SpaceX has set two backup launch times for this weekend.
- The first is at 3:22 p.m. Saturday, May 30
- If that one is also postponed, then it will move to 3 p.m. Sunday, May 31
What causes launches to be scrubbed?
There are a few reasons mission control can halt a rocket launch attempt. A big one is the weather, and there are several factors in play.
Wind is one of the most critical components for safely launching a rocket into space. If winds around the launch pad reach at least 35 mph, the launch will be scrubbed. Higher winds in the upper levels of the atmosphere can also keep a rocket on the pad, even if we don't feel them on the ground.
Of course, lightning can also threaten a rocket launch. According to the Federal Aviation Administration, there cannot be any lightning strikes within 10 nautical miles of the launch pad in 30 minutes leading to launch time.
Cloud cover also plays a role. Thick clouds can lead to freezing temperatures in the atmosphere, which can cause significant problems for spacecraft.
That potential for cloudy skies is what NASA is watching carefully ahead of the Crew Dragon launch. The latest forecasts project only 60-percent chance of favorable weather at launch time.
The weather has to be acceptable right at 4:33 p.m., because while many other launches have a window of opportunity that can run a few hours, this one has just one chance to go up or it will be postponed.
Besides the weather, another major issue is people.
Aircraft and boats can enter the rocket's "safety range," meaning they could be in danger if the rocket blasts off at that moment. In that case, mission control has to hold the launch until the space around the pad is cleared.

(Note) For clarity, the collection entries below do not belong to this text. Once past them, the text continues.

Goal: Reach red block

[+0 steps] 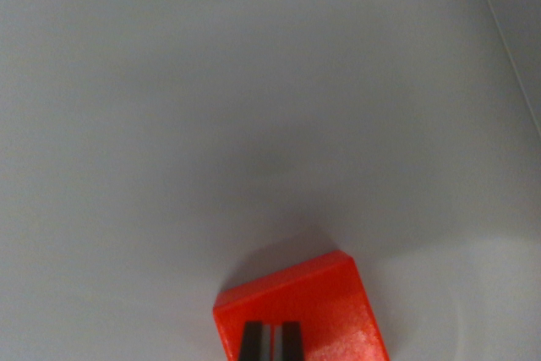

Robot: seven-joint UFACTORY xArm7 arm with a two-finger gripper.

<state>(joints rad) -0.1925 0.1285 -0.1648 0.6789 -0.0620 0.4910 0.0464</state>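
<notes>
At the bottom edge of the wrist view, just right of centre: two dark tool (270, 342) fingertips with a pale strip between them, sitting close side by side. Pressed nearly together by the look of it, pinching nothing visible; overlapping the block in the picture, but contact or mere hovering above cannot be told from this angle.

Directly beneath and around those tips: the red block (300, 314), cut off by the lower frame edge, turned at a slant, one corner pointing up and to the wrist view's right. Top face glossy, with a faint pale sheen toward its right side. Probably rigid moulded plastic or painted wood: light, stiff, unlikely to break, somewhat slippery on that shiny face. Flat opposite side walls the likely place for a hold, with the tips spread wider than now and squared to the block's slant. Reaching looks nearly or fully done.

Behind the block, a soft shadow on the bench (254, 107): plain pale grey, smooth, matte, bare. Far off at upper right, a thin slanting line, perhaps the bench edge or a seam. Nothing more of the room visible.
</notes>
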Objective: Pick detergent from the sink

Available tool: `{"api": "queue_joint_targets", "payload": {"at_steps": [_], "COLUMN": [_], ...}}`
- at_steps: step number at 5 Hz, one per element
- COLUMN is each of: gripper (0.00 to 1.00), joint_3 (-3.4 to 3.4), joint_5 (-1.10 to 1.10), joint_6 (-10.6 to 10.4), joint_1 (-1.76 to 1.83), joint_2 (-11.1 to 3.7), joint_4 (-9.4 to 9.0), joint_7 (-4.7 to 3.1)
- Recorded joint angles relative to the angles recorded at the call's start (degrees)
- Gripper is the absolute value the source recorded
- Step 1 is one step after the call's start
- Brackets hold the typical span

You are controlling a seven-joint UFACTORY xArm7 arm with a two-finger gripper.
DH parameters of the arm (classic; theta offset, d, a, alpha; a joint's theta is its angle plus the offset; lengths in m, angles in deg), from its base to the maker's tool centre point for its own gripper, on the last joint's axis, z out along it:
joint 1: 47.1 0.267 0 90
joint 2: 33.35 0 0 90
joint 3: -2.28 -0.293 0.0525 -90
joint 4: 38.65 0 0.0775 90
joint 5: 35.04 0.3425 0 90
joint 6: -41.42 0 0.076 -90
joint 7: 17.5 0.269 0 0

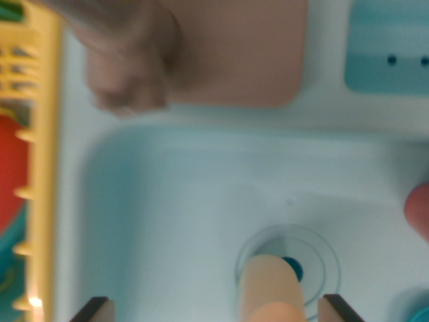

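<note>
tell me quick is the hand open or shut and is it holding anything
Hand: open, its two fingertips apart at the bottom edge on either side of the peach detergent bottle in the sink, not closed on it yet.

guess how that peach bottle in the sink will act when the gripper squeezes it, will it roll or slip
The peach bottle looks rounded and smooth, so it may slip or roll between the pads. It seems to be plastic, probably light and fairly stiff. The sink floor looks slick, so a nudge could slide it.
</note>
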Motion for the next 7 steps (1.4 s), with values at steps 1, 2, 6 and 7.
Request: {"api": "queue_joint_targets", "payload": {"at_steps": [1,2,6,7], "gripper": [0.00,0.00,0.00,0.00], "joint_3": [0.00,0.43,1.10,1.10], "joint_5": [0.00,0.27,0.68,0.68], "joint_6": [0.00,-2.05,-5.21,-5.21], "joint_1": [0.00,-0.36,-0.90,-0.90], "joint_2": [0.00,-0.47,-1.18,-1.18], "joint_4": [0.00,-2.06,-5.21,-5.21], "joint_7": [0.00,-0.87,-2.19,-2.19]}}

Problems with the spacecraft will also delay a launch. Even something as small as a loose valve can have a huge impact on a rocket's stability. Inspectors pore over every detail repeatedly, up until the last minute before launch.
What makes the Crew Dragon launch so special?
The main reason so many eyes are on this Crew Dragon test flight is that this is the first crewed mission to launch from the U.S. since the Space Shuttle Atlantis went on its last shuttle mission on July 8, 2011.
NASA is counting on Crew Dragon's success so it will no longer have to rely on Russia to launch American astronauts into space.
This flight will also test key safety features for future crewed missions. Astronauts Bob Behnken and Doug Hurley will run through various drills and make sure they can manually dock with the International Space Station, where they will stay for anywhere from one to four months.
Those future missions could include flights to the moon within the next few years.
President Donald Trump has called for NASA to send astronauts to the moon by 2024. Earlier this month, NASA chose three companies to develop landing systems to make those moon landings possible. An astronaut last walked on the moon in 1972.
If the Crew Dragon test flight is successful, the next step will be to launch larger crews on more in-depth missions, including more trips to the ISS.